Боязнь столкнуться с непреодолимым, непосильным моему чувственному сознанию заставляла меня остановить выбор на молчании. Мне казалось, что, выбирая молчание, я лишаю своего соперника перспективы конфликта, на которую он конечно же рассчитывает. Но не только это побуждало меня поступать именно так. Мне подумалось, что, оставаясь непоколебимым в своей уверенности, я охраняю душевный покой жены, нахожу применение своим чувствам, своей любви, которую, как мне казалось, я испытывал к ней. По крайней мере, в те летние месяцы, когда, имея все возможности перевернуть страницу и оборвать вспыхнувший роман на полуслове, полудвижении, оставив себе прелесть томления и воспоминаний о милом летнем приключении, я совершил безумие: ринулся в Кишинев, где обрушился на оторопевших родителей, буквально оглушив их вестью о нашем желании стать мужем и женой. Сейчас, пребывая в другом времени и отдалившись от событий на несколько лет, я не скажу точно, только ли этими возвышенными побуждениями освещались мои поступки в ту пору.
Что же все-таки произошло? Какой голос поднял меня однажды с постели и сказал: «Пора»? Почему я подчинился этому голосу? Был внутренний протест. Меня раздражало неубывающее желание моей жены научить меня жить.
Я слишком восторжен, слишком доверчив. У меня гусарские замашки. Я инфантилен, я — порождение благополучия, хоть самого благополучия нет. Надо прибивать гвозди, белить потолки, стоять в очередях, покупать, договариваться. Для меня все это теоретическая сфера, существующая помимо меня, вне меня. На эту тему жена могла рассуждать часами. Она не ругалась. Она ласково назидала. От меня ничего не требовалось. Только быть послушным и приносить деньги в дом.
ГЛАВА VII
Декабрь в тот год был несуразен, какое-то погодное сумасшествие. Сначала стужа, потом — удручающие оттепели. Город в который уже раз освободился от снега и сразу стал неприглядно-серым и захламленным. Потом неожиданно ударили бесснежные морозы.

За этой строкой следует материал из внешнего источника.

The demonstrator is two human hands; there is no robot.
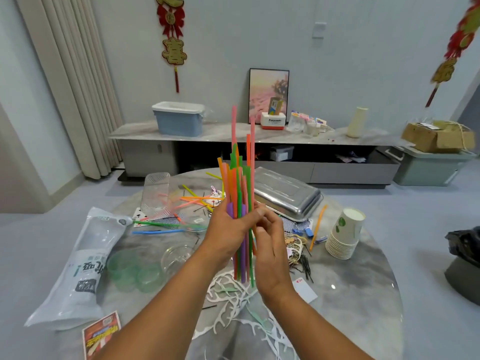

Желтое зимнее солнце еще не грело. Ветер нес по улицам холодную колкую пыль и обрывки мусора. И только под Новый год начались такие же оголтелые, как и оттепель, вьюжные снегопады. Настроение было под стать погоде. Зима пошла по второму кругу.
Видимо, жена что-то почувствовала, иначе объяснить ее слова я не могу.
— А у нас, между прочим, юбилей, — объявила жена, соединив в одной фразе и неожиданность информации, и раздосадованность по поводу моей забывчивости.
— Юбилей? — я не мог скрыть своего удивления.
— Да, да, юбилей, — подтвердила жена. — Три года, как я стала москвичкой.
Отгуляли немноголюдно, но с обильным столом.
Проводили гостей и, возможно, впервые с такой настойчивостью я заговорил о детях. Тема детей не исключалась из наших разговоров и прежде, просто на этот раз разговор имел иную тональность. Я хотел детей и где-то внутренне был уверен: появятся дети, и все образуется, восстановится мое душевное равновесие, появится та самая терпимость, к которой призывал меня Морташов. Возможно, я не стану счастливее, но я сочту свою жизнь устроенной, а это уже кое-что. Так я думал, и с этим настроением мне стоило бы начать разговор, но на глаза мне попался ненавистный гроссбух, и меня взорвало.